** Opening Information supplied block **

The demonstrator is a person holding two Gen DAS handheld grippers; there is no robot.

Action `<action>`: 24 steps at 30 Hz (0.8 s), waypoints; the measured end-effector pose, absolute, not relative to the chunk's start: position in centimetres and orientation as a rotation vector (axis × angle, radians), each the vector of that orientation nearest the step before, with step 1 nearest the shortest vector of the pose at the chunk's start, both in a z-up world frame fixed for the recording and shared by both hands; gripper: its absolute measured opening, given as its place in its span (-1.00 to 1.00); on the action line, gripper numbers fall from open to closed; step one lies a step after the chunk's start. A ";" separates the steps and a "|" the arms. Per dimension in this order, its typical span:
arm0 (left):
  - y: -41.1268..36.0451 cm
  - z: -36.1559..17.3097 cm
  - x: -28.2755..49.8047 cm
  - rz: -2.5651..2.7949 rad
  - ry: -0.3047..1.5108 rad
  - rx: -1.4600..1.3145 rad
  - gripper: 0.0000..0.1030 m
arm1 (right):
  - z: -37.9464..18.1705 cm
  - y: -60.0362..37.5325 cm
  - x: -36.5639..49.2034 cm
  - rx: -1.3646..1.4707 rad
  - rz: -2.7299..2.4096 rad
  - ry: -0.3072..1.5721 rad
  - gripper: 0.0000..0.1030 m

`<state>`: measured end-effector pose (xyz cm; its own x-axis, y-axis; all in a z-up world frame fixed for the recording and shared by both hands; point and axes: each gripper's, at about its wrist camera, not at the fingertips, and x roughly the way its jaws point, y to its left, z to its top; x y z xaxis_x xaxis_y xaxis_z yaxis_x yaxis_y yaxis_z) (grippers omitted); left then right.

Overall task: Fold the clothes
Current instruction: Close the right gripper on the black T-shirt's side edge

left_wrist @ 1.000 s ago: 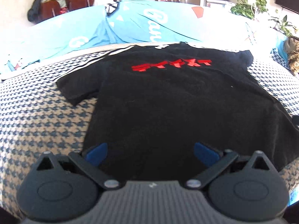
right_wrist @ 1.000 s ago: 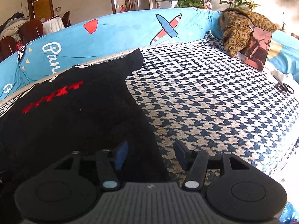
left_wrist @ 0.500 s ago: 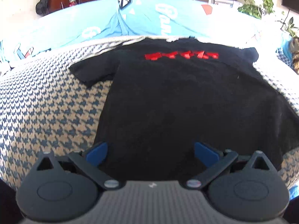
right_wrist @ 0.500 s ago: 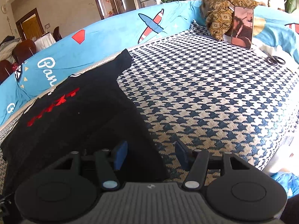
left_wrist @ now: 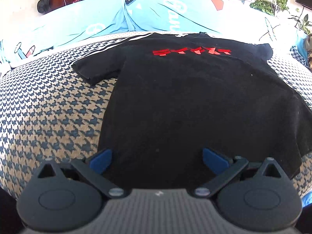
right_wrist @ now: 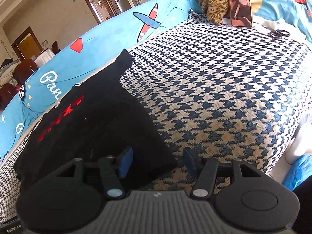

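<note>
Black T-shirt point(left_wrist: 195, 101) lay flat on houndstooth bed cover point(left_wrist: 48, 107), red print toward 12 o'clock. Left gripper point(left_wrist: 157, 159) hung wide apart over hem, holding nothing. Right gripper point(right_wrist: 158, 160) also spread, empty, straddling shirt's side edge; phone point(right_wrist: 240, 6) at 1 o'clock.

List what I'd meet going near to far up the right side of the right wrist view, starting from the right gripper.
right gripper → houndstooth cover → scissors → phone propped upright → brown patterned cloth behind it.
</note>
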<state>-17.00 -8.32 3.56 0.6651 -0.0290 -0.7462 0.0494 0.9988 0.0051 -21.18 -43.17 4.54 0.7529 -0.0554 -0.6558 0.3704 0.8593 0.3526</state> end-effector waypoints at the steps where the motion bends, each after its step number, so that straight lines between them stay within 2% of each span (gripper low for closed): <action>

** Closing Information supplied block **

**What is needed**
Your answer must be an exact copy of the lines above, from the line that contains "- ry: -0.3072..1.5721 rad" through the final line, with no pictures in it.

**Answer to the exercise**
  - ry: -0.3072..1.5721 rad
  - gripper: 0.0000..0.1030 m

`<state>`: measured end-effector pose (xyz cm; its own x-axis, y-axis; all in a z-up world frame fixed for the recording and shared by both hands; point and axes: each gripper's, at about its wrist camera, not at the fingertips, and x roughly the way its jaws point, y to its left, z to its top; x y z xaxis_x xaxis_y xaxis_z yaxis_x yaxis_y yaxis_z) (grippers omitted); left then right.

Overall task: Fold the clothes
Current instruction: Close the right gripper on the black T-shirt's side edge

left_wrist @ 1.000 s ago: 
right_wrist @ 1.000 s ago: 
left_wrist @ 0.500 s ago: 
right_wrist @ 0.500 s ago: 
left_wrist @ now: 
right_wrist @ now: 

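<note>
Black T-shirt point(left_wrist: 195, 101) lay flat on houndstooth bed cover point(left_wrist: 48, 107), red print toward 12 o'clock. Left gripper point(left_wrist: 157, 159) hung wide apart over hem, holding nothing. Right gripper point(right_wrist: 158, 160) also spread, empty, straddling shirt's side edge; phone point(right_wrist: 240, 6) at 1 o'clock.

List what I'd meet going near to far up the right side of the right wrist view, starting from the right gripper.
right gripper → houndstooth cover → scissors → phone propped upright → brown patterned cloth behind it.
</note>
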<state>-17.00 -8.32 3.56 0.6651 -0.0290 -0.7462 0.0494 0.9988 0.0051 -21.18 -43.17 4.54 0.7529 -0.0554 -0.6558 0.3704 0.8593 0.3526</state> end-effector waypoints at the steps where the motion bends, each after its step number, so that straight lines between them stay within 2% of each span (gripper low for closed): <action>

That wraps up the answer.